Ne è passato di tempo da quando il 22enne Josh Taylor veniva sconfitto ai punti per decisione unanime dal nostro Domenico Valentino nell’ambito delle Word Boxing Series. Era il 2013 e in pochi all’epoca avrebbero scommesso grosse somme sulle possibilità del pugile nato a Edimburgo di farsi largo fino ai vertici mondiali. E invece col passaggio nel professionismo e una crescita graduale, quel ragazzo che a Milano aveva sofferto la velocità e i cambi di passo del nostro portacolori è diventato uno pugili più completi e rispettati del panorama internazionale, tanto da conquistare due cinture iridate e da andare a caccia di quelle che ancora gli mancano. Il punto esclamativo della carriera che Taylor ha disputato fino a oggi è stato senza dubbio il primo atto di riunificazione, datato 26 ottobre 2019: davanti al pubblico della O2 Arena di Greenwich, lo scozzese ha disinnescato quel giorno il pericoloso picchiatore americano dalle mani di marmo Regis Prograis dimostrando tra le altre cose una notevole capacità di stringere i denti. Pur dovendo fare i conti a partire dal nono round con un occhio gonfio e malridotto, il Tartan Tornado è riuscito infatti a portare a casa il risultato con pieno merito, andando a prendersi di prepotenza un posto di rilievo tra i migliori del momento.

L’angolo del pronostico

A fronteggiarsi ci saranno due pugili con alcune caratteristiche in comune, prima fra tutte quella di non essere picchiatori da colpo singolo fulminante pur avendo mani molto pesanti: entrambi i campioni infatti producono il grosso dei danni grazie a un lavoro progressivo e metodico e all’uso sistematico ed efficace dei colpi alla figura.

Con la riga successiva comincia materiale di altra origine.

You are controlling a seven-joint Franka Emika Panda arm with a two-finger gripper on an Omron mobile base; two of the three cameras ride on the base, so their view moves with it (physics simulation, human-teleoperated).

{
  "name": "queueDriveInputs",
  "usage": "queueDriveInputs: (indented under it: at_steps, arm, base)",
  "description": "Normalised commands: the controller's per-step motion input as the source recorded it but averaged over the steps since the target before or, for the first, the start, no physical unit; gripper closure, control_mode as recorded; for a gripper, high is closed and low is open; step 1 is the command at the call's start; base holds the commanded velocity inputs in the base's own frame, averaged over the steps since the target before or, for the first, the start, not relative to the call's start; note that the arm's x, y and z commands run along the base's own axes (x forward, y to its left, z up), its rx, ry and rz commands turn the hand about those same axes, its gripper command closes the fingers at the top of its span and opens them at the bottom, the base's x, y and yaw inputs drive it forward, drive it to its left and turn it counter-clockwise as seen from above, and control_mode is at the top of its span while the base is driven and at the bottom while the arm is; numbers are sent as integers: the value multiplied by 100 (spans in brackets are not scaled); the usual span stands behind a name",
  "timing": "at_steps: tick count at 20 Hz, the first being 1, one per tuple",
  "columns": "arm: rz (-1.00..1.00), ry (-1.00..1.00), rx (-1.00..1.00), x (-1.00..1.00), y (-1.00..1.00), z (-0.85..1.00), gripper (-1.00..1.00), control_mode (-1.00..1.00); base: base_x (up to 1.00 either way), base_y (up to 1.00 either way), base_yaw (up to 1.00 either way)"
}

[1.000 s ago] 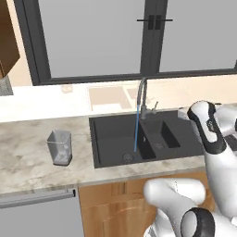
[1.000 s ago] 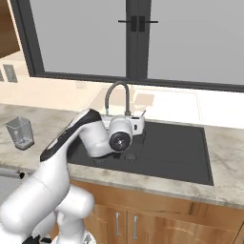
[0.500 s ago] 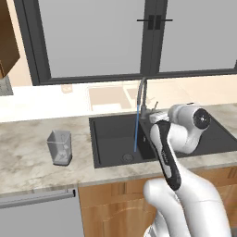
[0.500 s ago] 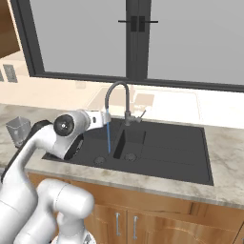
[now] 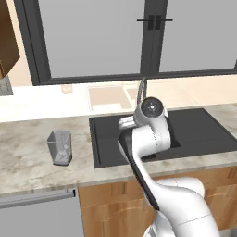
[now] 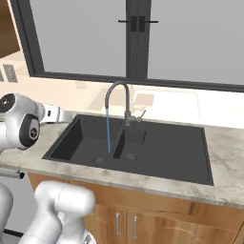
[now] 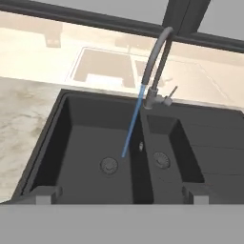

A questi punti di contatto fanno però da contraltare alcune significative differenze che naturalmente non si limitano alla guardia (mancina per Taylor, normale per Ramirez). L’aspetto in cui il Tartan Tornado può indubbiamente vantare un gap favorevole è quello della flessibilità: Taylor ha già dimostrato di poter cambiare piano tattico a piacimento, alternando il suo stile preferito di attaccante con altri approcci più prudenti e incentrati sulla mobilità. Quest’arma in più si è rivelata fondamentale contro Victor Postol, un pugile che va a nozze con i picchiatori e che Taylor ha disorientato col suo gioco di gambe e i suoi affondi improvvisi e imprevedibili. Ramirez al contrario appare più monotematico nel seguire il suo spartito; lo fa molto bene ed è anche abile nel non farsi prendere dalla foga quando le cose non girano per il verso giusto, ma non possiede una vera alternativa tattica. Trovarsi ad “inseguire” nel punteggio contro un pugile come il Tartan Tornado per puntare tutto sul consueto rush finale potrebbe rivelarsi un rischio troppo alto da correre per Ramirez, che quindi molto probabilmente cercherà di azionare le marce alte prima del solito per entrare subito in partita. Sarà un match duro, fisicamente estenuante, in cui entrambi i pugili potrebbero fronteggiare momenti difficili, ma alla lunga la maggiore versatilità del guerriero scozzese potrebbe fare la differenza; prevedo quindi una vittoria ai punti meritata ma sofferta in favore di Josh Taylor.